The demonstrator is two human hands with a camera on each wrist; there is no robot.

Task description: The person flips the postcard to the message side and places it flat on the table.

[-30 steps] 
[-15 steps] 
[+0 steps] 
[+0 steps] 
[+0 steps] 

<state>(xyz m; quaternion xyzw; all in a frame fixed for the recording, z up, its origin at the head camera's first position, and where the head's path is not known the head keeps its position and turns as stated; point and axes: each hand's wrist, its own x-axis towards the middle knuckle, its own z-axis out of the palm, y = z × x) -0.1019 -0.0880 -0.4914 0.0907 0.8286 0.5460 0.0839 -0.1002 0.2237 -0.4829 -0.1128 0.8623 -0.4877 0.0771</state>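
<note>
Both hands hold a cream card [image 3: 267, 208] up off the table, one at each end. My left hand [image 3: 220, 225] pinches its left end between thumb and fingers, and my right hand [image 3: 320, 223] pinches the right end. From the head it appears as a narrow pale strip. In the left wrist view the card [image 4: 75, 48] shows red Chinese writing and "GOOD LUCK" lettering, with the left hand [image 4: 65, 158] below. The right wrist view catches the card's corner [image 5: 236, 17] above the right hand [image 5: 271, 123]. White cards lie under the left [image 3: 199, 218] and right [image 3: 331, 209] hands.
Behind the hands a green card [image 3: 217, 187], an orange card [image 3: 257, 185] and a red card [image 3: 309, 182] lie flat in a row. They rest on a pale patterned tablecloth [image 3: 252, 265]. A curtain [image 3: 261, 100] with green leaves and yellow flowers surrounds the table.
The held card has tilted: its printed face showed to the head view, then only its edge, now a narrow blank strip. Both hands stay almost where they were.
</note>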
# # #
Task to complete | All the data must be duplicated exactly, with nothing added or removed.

Answer space |
The demonstrator is two human hands with a camera on each wrist; there is no robot.

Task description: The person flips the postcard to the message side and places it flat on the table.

[-30 steps] 
[-15 steps] 
[+0 steps] 
[+0 steps] 
[+0 steps] 

<state>(xyz m; quaternion xyzw; all in a frame fixed for the recording, z up, its origin at the head camera's first position, and where the head's path is not known the head keeps its position and turns as stated; point and axes: each hand's wrist, its own x-axis towards the middle knuckle, its own z-axis out of the palm, y = z × x) -0.1019 -0.0880 -0.4914 0.0907 0.8286 0.5460 0.0839 -0.1002 0.2237 -0.4829 -0.1128 0.8623 -0.4877 0.0771</state>
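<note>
Both hands hold a cream card [image 3: 267, 208] up off the table, one at each end. My left hand [image 3: 220, 225] pinches its left end between thumb and fingers, and my right hand [image 3: 320, 223] pinches the right end. From the head it appears as a narrow pale strip. In the left wrist view the card [image 4: 75, 48] shows red Chinese writing and "GOOD LUCK" lettering, with the left hand [image 4: 65, 158] below. The right wrist view catches the card's corner [image 5: 236, 17] above the right hand [image 5: 271, 123]. White cards lie under the left [image 3: 199, 218] and right [image 3: 331, 209] hands.
Behind the hands a green card [image 3: 217, 187], an orange card [image 3: 257, 185] and a red card [image 3: 309, 182] lie flat in a row. They rest on a pale patterned tablecloth [image 3: 252, 265]. A curtain [image 3: 261, 100] with green leaves and yellow flowers surrounds the table.
The held card has tilted: its printed face showed to the head view, then only its edge, now a narrow blank strip. Both hands stay almost where they were.
</note>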

This finishes the answer.